As Chief People Officer, Ceree leads an organization responsible for developing and transforming approximately 150,000 Coca-Cola employees across more than 200 countries into a competitive advantage, and transforming the quality of the Company’s workplace into a global differentiator. The organization’s primary goal is to attract, engage and retain the best people by making Coca-Cola “a great place to work.”
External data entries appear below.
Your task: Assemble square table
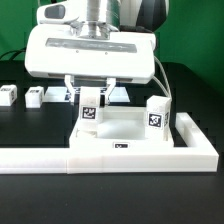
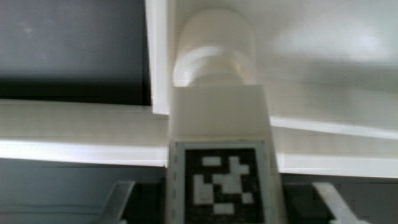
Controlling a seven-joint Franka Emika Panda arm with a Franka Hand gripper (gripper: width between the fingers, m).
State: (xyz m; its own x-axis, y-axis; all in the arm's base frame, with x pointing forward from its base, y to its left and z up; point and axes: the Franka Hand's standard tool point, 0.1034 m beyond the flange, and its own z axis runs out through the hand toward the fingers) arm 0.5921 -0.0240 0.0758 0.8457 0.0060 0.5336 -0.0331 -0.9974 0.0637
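Gripper pinched on a leg, upright, tag towards the exterior camera, over the tabletop near its far corner on the exterior view's left; touching the surface or just above it, impossible to tell. Only in the exterior view: tabletop lying flat on the black table, tucked against the L-shaped wall; a second leg standing upright on it towards the exterior view's right, well apart from the held one; a third leg and a fourth leg on the black table off to the exterior view's left, near each other and clear of the tabletop. Only in the wrist view: the held leg seen lengthwise, tag close to the lens and rounded end farthest away, with dark fingers hugging both sides of the tag. Behind it, pale blurred surfaces, too soft to tell tabletop from wall. None of the other legs there.
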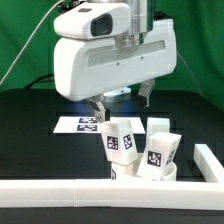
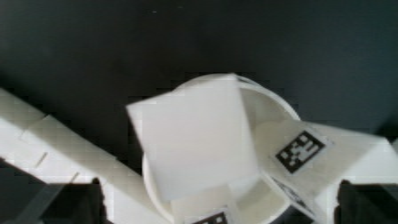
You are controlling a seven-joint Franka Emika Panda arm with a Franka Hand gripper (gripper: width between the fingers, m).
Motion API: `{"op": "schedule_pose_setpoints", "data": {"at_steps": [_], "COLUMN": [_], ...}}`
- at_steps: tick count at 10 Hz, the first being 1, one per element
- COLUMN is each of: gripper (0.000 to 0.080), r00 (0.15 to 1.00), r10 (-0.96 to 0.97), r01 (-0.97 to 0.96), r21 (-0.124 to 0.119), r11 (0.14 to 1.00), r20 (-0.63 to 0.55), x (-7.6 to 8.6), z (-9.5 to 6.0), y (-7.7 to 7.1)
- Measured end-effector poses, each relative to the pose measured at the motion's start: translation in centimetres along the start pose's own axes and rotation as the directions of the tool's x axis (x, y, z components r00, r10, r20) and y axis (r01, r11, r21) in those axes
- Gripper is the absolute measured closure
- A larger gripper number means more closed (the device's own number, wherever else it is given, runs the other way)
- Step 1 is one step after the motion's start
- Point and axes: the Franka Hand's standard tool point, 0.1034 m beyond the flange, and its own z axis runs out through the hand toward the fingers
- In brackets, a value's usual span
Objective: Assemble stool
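The white stool stands close behind the front rail, legs pointing up. Three chunky legs show in the exterior view: one toward that view's left (image 1: 121, 140), one toward its right (image 1: 160, 153) and one behind (image 1: 160, 126), all with square tags. The round seat (image 1: 172, 172) shows only as a low rim under them. My gripper (image 1: 122, 103) hangs just above the legs, fingers spread wide, nothing held. In the wrist view a leg (image 2: 199, 140) fills the middle and a tagged leg (image 2: 302, 150) is beside it. The gripper (image 2: 217, 208) is open around the near leg's top.
A long white L-shaped rail (image 1: 90, 192) runs along the front and up the exterior view's right side (image 1: 207, 160); it also crosses the wrist view (image 2: 45, 140). The marker board (image 1: 82, 124) lies flat behind the stool. A green backdrop stands at the back.
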Motion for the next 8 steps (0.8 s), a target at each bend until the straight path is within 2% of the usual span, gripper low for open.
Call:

Ceree currently serves on the Board of Trustees for Oglethorpe University in Atlanta and is the organization’s Chair. She is a member of HR50, a group of the most senior Human Resources leaders from around the world, a member of Women Corporate Directors, a global organization advancing best practices in global corporate governance, a member of the Corporate Leadership Council, and serves on the AACSB International Business Practices Council, which is a global, nonprofit organization devoted to the advancement of management education. Ceree is active participant of the Global Shapers, an organization of highly motivated, young individuals who have a great potential for future leadership roles in society, while also being mentor to employees throughout the Coca-Cola system.

Ceree previously served as an Advisor to the Board of Directors for the Ronald McDonald House Charities, a member of the Board of Directors for Habitat for Humanity, an Advisor to Skyland Trail, and is a past mentor in the Georgia Executive Women’s Leadership program.

She has a Bachelor of Arts degree from the University of Tennessee, graduating with high honors.